While her friendly bustling nature was on show most of the time, sometimes at the Gloucester Street venue Isabella became annoyed at the behaviour of ‘boys’ firing butter and pie at the ceiling or at each other from end of knives.
“I’ll get Mr ‘Ucks, I’ll get Mr ‘Ucks”, she threatened, but Harry, far less robust that his sturdy wife, inspired little fear in the riotous youths. The food had to be removed from the ceiling as butter melted when the room got hot and dripped down on the fashionably attired clientele.
The daughters cooked, cleaned and waitressed for their mother even when married, and the husband of one daughter, a taxi-driver, brought overseas visitors to his mother-in-law’s establishments.
The Ozone complex was not a financial success. The Sydenham Money Club, as mortgagee, came to realise that service, flair and the Hucks name were insufficient to bring profitability to an enterprise in a depressed part of Christchurch, visited by the big spenders mainly in the summer months.
When Harry died in 1926, Isabella disposed of her seaside interests and once more devoted her full attention to the Theatre Royal Café while daughter Olive and husband continued to live in the Dressing Room flat and run that business.
Her generosity was once more apparent during the economic Depression and daily billies of soup were sent to Nurse Maude in Madras Street. Isabella looked after the needs of ‘the boys’ and first to come to the assistance of anyone who happened to be down on his luck’.
After the departure of Mrs Hucks, the Ozone went from being a bed and breakfast to a boarding house then gentleman’s club before being converted to self-contained units to becoming vacant. It was purchased by the New Brighton Centre for drug rehab and later a roller-skating rink operated downstairs and had various periods as a bar where one had a good view of the tides upstairs and from Sumner to the mountains and the Dressing Shed operated as a fitness centre.
In 2003 the building was on the market and a property developer proposed a 12-storey ‘Seaside Apartments’ block on the site meaning the demolition of the Ozone.
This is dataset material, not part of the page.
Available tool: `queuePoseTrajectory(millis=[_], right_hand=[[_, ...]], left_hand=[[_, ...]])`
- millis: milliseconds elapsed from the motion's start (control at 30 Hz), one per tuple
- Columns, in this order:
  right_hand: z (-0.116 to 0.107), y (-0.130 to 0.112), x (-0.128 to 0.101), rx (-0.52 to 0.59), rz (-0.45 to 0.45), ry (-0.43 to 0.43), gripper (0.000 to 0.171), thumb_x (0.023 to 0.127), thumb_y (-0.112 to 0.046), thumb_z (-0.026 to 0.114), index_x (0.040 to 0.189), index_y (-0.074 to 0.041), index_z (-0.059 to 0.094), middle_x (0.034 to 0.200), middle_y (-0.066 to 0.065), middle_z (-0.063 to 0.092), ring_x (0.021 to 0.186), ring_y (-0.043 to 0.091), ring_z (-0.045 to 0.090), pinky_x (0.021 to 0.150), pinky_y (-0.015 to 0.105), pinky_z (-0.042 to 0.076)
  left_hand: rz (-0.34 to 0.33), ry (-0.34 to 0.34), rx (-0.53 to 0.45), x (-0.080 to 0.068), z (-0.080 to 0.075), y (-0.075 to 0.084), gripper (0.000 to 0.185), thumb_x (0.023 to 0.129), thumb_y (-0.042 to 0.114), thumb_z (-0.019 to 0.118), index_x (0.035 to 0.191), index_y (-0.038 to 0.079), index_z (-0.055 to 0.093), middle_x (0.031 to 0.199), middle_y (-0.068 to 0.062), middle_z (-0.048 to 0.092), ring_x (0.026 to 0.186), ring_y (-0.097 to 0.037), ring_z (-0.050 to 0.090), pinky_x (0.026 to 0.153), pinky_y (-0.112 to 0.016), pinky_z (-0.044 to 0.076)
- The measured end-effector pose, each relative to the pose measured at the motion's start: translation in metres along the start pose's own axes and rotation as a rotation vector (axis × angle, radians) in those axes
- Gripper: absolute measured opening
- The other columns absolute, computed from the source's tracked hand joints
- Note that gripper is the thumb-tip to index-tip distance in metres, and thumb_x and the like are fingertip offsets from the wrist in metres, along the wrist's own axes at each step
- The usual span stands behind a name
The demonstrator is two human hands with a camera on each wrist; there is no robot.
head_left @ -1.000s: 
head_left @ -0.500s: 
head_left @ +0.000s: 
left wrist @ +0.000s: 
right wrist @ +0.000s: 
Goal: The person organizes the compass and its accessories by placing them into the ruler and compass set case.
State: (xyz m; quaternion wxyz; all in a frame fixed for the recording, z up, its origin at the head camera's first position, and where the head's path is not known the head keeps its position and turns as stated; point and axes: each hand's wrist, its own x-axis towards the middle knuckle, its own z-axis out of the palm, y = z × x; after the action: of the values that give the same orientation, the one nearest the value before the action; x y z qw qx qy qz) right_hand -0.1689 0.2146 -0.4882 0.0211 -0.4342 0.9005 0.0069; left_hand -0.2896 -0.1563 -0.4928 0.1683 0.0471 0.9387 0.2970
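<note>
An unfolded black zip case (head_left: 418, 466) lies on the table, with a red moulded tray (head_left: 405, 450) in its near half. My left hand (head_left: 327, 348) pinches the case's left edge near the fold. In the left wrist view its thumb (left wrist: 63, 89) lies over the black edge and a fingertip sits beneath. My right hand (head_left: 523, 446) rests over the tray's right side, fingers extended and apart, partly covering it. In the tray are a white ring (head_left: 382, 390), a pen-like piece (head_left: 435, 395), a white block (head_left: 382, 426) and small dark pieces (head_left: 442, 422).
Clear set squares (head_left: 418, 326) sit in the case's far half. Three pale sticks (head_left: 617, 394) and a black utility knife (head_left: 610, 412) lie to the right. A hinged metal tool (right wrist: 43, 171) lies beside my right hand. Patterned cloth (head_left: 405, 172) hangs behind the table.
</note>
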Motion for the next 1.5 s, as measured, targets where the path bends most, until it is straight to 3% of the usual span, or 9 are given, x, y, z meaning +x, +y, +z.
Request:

The local community were not so keen with one spokesperson saying:
”It would stand out like a pimple on a bum.”
This project never got off the ground and a series of other temporary ventures briefly graced the building before it was finally demolished and absolute shame for a classic building allowed to slide into a condition uneconomic to repair.
The site is currently for sale and housing developers Williams Corp had a look but decided it had enough on its plate out this way.
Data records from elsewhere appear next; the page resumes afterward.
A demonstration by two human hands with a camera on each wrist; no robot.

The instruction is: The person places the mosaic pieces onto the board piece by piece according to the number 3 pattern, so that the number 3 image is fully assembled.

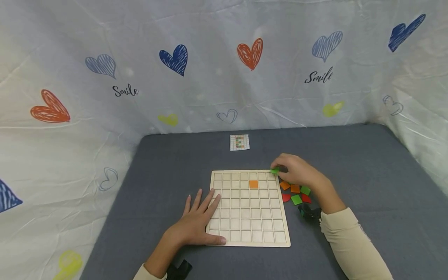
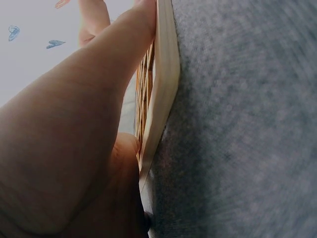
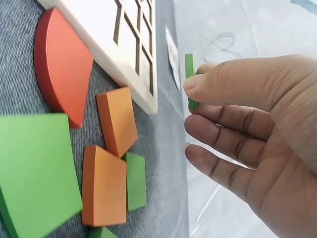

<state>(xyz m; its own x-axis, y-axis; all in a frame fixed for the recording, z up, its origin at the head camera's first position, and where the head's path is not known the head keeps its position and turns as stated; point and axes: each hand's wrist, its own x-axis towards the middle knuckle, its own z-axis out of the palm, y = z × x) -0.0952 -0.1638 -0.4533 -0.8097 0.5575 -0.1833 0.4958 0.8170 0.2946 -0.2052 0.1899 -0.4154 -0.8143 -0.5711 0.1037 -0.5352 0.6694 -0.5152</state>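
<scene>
On the grey felt desk (image 1: 350, 163), a thin, flat green tile (image 1: 275, 170) is pinched by the right hand (image 1: 297, 173); the wooden grid board (image 1: 249, 210) is pressed flat by the left hand (image 1: 197, 223).

The board (image 1: 250, 233) is pale, unfinished-looking wood, smooth and matt, with thin wooden ribs forming its grid. The tiles (image 3: 110, 119) look like painted wood, matt and smooth with crisp edges. The counter (image 1: 350, 155) wears grey woven cloth, slightly fuzzy. The backdrop (image 1: 210, 85) is thin, creased sheeting, faintly glossy.
</scene>
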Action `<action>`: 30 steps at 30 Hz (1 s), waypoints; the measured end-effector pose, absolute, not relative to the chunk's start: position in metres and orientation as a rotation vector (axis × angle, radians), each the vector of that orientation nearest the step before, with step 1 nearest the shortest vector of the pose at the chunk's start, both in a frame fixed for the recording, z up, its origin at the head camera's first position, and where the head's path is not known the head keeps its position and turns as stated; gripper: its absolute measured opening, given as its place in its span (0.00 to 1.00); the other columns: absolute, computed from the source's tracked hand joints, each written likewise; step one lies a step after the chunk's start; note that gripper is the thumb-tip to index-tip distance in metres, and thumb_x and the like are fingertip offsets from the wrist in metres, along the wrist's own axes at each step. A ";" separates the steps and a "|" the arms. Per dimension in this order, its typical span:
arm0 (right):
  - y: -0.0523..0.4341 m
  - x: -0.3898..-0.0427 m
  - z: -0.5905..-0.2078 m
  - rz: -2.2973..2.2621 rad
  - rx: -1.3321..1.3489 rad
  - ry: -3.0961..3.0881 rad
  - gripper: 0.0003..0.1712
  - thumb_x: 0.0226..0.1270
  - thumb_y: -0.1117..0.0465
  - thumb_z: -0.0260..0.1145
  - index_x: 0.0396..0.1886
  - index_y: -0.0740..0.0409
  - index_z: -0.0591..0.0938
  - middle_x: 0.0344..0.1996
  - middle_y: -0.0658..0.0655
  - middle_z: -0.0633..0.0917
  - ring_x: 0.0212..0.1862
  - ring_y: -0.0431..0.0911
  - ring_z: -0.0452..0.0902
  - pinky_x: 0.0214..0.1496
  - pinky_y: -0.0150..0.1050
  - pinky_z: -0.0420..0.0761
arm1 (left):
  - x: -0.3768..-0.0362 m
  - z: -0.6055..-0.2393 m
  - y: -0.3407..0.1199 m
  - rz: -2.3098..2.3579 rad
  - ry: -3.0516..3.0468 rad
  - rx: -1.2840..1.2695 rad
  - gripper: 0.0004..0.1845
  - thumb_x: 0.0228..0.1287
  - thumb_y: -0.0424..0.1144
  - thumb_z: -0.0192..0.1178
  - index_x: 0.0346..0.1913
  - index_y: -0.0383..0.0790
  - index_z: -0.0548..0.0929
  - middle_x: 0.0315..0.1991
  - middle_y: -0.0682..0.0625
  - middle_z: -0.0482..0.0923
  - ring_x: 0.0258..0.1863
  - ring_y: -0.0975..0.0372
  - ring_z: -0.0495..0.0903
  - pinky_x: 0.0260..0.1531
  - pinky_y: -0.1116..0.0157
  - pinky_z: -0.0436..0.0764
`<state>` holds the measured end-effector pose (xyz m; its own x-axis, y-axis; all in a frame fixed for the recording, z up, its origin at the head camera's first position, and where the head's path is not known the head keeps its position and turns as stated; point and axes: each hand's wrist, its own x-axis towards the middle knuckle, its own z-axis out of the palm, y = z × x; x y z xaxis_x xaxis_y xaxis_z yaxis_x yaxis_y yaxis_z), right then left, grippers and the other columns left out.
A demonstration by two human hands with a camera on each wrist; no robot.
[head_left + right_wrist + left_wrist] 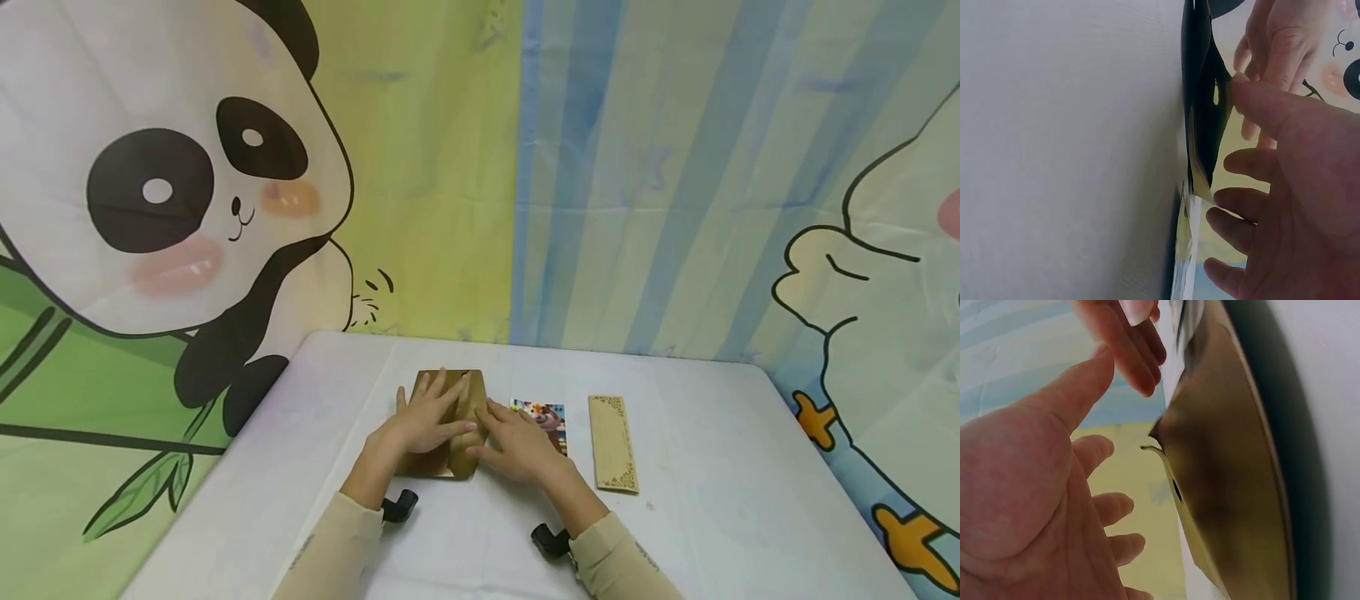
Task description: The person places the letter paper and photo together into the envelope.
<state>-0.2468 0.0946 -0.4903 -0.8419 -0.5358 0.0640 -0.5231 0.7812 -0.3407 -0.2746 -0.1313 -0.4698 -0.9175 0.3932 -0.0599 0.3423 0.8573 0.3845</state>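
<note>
Now press the gold envelope flat near the surface's far edge, both hands' fingers straight, grasping nothing, creasing evenly.

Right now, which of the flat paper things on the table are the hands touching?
The gold envelope, farthest left. Both the left hand and right hand lie flat on it. The colourful picture card and the long tan card lie untouched to its right.
</note>
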 end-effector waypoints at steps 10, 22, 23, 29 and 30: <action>0.092 -0.248 -0.495 -0.436 -0.891 2.860 0.45 0.75 0.34 0.60 0.80 0.56 0.67 0.81 0.62 0.64 0.82 0.56 0.58 0.80 0.64 0.53 | -0.275 -0.480 -0.139 0.601 2.852 0.529 0.44 0.73 0.66 0.56 0.84 0.59 0.52 0.85 0.36 0.39 0.80 0.28 0.38 0.70 0.24 0.44; 0.090 -0.246 -0.497 -0.386 -0.887 2.856 0.47 0.75 0.32 0.59 0.79 0.59 0.67 0.81 0.61 0.63 0.83 0.54 0.56 0.81 0.62 0.52 | -0.272 -0.487 -0.133 0.574 2.823 0.464 0.37 0.81 0.56 0.50 0.85 0.54 0.51 0.84 0.34 0.43 0.78 0.24 0.41 0.68 0.23 0.51; 0.090 -0.246 -0.497 -0.390 -0.888 2.855 0.47 0.75 0.32 0.59 0.79 0.59 0.67 0.81 0.61 0.63 0.83 0.55 0.56 0.81 0.62 0.52 | -0.273 -0.487 -0.133 0.583 2.825 0.473 0.35 0.82 0.54 0.50 0.84 0.54 0.53 0.84 0.33 0.43 0.78 0.24 0.42 0.68 0.24 0.52; 0.092 -0.247 -0.499 -0.407 -0.874 2.855 0.46 0.75 0.32 0.58 0.79 0.58 0.66 0.81 0.60 0.63 0.83 0.54 0.56 0.81 0.62 0.52 | -0.275 -0.487 -0.136 0.601 2.836 0.571 0.25 0.82 0.43 0.49 0.77 0.52 0.70 0.82 0.28 0.47 0.75 0.20 0.49 0.68 0.28 0.59; 0.092 -0.246 -0.499 -0.409 -0.872 2.855 0.46 0.75 0.32 0.58 0.79 0.58 0.67 0.81 0.60 0.63 0.83 0.54 0.56 0.81 0.62 0.52 | -0.275 -0.486 -0.136 0.598 2.838 0.582 0.23 0.82 0.42 0.48 0.75 0.51 0.73 0.82 0.28 0.48 0.74 0.21 0.50 0.69 0.29 0.60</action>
<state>-0.2465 0.0923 -0.4994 -0.8250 -0.5634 -0.0433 -0.5287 0.7966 -0.2930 -0.2754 -0.1365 -0.4865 -0.9064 0.4113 -0.0960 0.3376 0.8423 0.4203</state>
As for the redoubtable Mrs Hucks, each weekday morning a grandson would take the butcher a message about how his grandmother would like her customers’ steak cut. He would then come to the Gloucester St Theatre Royal cafe with the meat and place it in an ice-chest.
After school he and a cousin would reluctantly forego sport and wash and dry dishes all for the price of a kiss and an apple. Granny Hucks lived a spartan existence, working long hours and sleeping in the cafe storeroom on a stretcher. Underneath she kept her coffin.
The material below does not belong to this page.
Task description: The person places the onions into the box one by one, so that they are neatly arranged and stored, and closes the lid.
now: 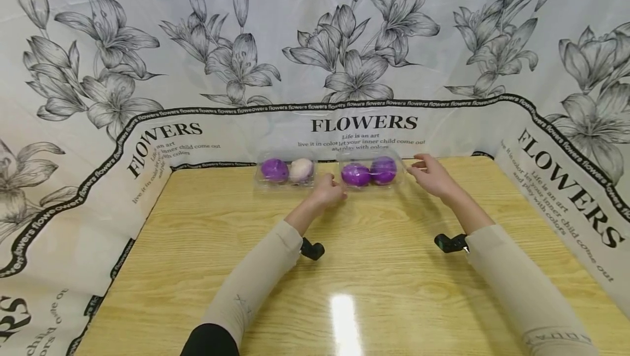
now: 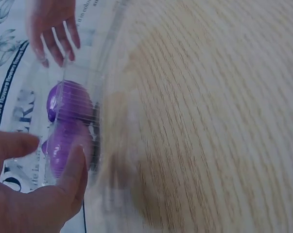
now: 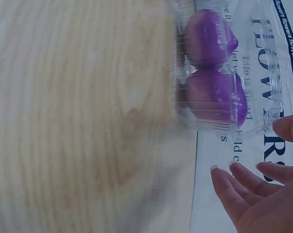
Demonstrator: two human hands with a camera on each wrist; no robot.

Her obituary commented: “In the last stages of her cancer illness, when she had been long away from business, she frequently inquired after particular habitues of her restaurant who were less customers than friends, and nothing delighted her more than a personal message received from her daughters from any of “the boys”.
Isabella died at 69, on 16 June 1936.
North Brighton has never been quite the same, and as one sips a mocha from the North Beach Coffee Shed across the road, you could imagine the bathers in rented woollen knee-to-neck suits wrapped in towels gingerly cross Marine Parade and taking a quick dip in a cool Pegasus Bay before returning for a proper silver set afternoon tea (no coffee).
One hundred years on and Mother Hucks will be looking down lamenting how times have changed.